*SUPPLIED DATA*.
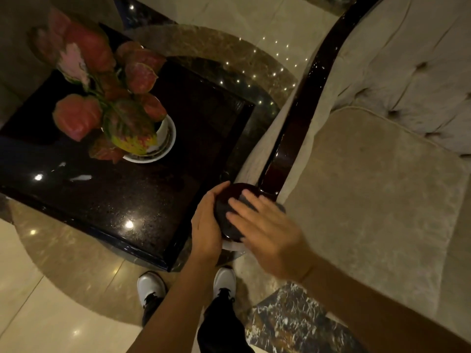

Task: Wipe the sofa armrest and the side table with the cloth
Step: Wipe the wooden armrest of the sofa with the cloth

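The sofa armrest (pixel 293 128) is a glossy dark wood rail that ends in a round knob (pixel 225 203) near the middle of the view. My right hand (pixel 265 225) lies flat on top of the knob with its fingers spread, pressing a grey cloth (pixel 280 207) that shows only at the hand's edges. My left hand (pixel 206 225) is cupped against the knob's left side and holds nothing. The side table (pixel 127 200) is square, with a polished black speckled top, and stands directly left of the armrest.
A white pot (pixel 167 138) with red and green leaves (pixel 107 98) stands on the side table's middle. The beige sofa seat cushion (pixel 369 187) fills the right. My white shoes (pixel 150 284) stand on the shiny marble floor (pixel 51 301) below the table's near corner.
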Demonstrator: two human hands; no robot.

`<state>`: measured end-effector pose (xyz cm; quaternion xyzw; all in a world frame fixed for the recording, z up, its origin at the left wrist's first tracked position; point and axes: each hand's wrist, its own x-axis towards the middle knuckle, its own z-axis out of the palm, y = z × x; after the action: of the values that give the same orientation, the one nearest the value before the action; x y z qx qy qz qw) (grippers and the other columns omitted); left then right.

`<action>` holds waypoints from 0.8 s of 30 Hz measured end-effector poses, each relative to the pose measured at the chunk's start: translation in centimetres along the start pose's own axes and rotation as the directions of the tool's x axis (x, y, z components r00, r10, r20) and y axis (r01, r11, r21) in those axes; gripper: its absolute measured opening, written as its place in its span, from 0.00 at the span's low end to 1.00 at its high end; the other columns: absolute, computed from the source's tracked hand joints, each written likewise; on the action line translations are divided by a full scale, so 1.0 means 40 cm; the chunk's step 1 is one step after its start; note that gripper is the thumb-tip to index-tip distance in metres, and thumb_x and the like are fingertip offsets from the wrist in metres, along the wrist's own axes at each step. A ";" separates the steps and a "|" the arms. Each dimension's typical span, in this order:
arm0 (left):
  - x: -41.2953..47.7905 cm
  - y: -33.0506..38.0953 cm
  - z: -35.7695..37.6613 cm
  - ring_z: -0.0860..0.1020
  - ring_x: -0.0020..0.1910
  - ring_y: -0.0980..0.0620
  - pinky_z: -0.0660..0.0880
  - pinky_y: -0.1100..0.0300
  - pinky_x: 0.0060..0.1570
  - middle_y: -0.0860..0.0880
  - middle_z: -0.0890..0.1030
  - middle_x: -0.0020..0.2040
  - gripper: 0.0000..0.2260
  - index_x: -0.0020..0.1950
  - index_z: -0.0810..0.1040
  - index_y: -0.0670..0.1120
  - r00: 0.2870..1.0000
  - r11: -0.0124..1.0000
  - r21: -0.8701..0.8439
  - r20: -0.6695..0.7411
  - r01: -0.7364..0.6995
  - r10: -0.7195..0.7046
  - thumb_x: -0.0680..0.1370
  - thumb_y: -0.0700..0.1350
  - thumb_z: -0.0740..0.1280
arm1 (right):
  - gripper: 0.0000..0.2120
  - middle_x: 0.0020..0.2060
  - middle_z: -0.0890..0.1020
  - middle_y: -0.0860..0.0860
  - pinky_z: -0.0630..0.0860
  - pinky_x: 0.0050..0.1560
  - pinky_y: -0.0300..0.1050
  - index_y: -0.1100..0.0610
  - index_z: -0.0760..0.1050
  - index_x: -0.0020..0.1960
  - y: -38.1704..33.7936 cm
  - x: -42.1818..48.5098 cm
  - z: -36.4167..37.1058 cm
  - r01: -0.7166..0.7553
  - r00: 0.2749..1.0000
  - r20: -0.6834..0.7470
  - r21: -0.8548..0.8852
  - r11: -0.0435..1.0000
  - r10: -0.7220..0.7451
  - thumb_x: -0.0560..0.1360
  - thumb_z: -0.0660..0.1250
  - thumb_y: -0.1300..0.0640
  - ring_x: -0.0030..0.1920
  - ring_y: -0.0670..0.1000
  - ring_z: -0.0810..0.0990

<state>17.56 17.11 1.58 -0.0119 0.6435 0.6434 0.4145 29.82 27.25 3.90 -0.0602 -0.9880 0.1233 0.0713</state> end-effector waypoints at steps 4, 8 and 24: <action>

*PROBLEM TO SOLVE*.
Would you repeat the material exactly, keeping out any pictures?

*RESPONSE TO THIS EXERCISE*.
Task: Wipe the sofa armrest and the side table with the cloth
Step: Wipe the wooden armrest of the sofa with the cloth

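The sofa armrest (pixel 293 128) is a glossy dark wood rail that ends in a round knob (pixel 225 203) near the middle of the view. My right hand (pixel 265 225) lies flat on top of the knob with its fingers spread, pressing a grey cloth (pixel 280 207) that shows only at the hand's edges. My left hand (pixel 206 225) is cupped against the knob's left side and holds nothing. The side table (pixel 127 200) is square, with a polished black speckled top, and stands directly left of the armrest.
A white pot (pixel 167 138) with red and green leaves (pixel 107 98) stands on the side table's middle. The beige sofa seat cushion (pixel 369 187) fills the right. My white shoes (pixel 150 284) stand on the shiny marble floor (pixel 51 301) below the table's near corner.
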Demonstrator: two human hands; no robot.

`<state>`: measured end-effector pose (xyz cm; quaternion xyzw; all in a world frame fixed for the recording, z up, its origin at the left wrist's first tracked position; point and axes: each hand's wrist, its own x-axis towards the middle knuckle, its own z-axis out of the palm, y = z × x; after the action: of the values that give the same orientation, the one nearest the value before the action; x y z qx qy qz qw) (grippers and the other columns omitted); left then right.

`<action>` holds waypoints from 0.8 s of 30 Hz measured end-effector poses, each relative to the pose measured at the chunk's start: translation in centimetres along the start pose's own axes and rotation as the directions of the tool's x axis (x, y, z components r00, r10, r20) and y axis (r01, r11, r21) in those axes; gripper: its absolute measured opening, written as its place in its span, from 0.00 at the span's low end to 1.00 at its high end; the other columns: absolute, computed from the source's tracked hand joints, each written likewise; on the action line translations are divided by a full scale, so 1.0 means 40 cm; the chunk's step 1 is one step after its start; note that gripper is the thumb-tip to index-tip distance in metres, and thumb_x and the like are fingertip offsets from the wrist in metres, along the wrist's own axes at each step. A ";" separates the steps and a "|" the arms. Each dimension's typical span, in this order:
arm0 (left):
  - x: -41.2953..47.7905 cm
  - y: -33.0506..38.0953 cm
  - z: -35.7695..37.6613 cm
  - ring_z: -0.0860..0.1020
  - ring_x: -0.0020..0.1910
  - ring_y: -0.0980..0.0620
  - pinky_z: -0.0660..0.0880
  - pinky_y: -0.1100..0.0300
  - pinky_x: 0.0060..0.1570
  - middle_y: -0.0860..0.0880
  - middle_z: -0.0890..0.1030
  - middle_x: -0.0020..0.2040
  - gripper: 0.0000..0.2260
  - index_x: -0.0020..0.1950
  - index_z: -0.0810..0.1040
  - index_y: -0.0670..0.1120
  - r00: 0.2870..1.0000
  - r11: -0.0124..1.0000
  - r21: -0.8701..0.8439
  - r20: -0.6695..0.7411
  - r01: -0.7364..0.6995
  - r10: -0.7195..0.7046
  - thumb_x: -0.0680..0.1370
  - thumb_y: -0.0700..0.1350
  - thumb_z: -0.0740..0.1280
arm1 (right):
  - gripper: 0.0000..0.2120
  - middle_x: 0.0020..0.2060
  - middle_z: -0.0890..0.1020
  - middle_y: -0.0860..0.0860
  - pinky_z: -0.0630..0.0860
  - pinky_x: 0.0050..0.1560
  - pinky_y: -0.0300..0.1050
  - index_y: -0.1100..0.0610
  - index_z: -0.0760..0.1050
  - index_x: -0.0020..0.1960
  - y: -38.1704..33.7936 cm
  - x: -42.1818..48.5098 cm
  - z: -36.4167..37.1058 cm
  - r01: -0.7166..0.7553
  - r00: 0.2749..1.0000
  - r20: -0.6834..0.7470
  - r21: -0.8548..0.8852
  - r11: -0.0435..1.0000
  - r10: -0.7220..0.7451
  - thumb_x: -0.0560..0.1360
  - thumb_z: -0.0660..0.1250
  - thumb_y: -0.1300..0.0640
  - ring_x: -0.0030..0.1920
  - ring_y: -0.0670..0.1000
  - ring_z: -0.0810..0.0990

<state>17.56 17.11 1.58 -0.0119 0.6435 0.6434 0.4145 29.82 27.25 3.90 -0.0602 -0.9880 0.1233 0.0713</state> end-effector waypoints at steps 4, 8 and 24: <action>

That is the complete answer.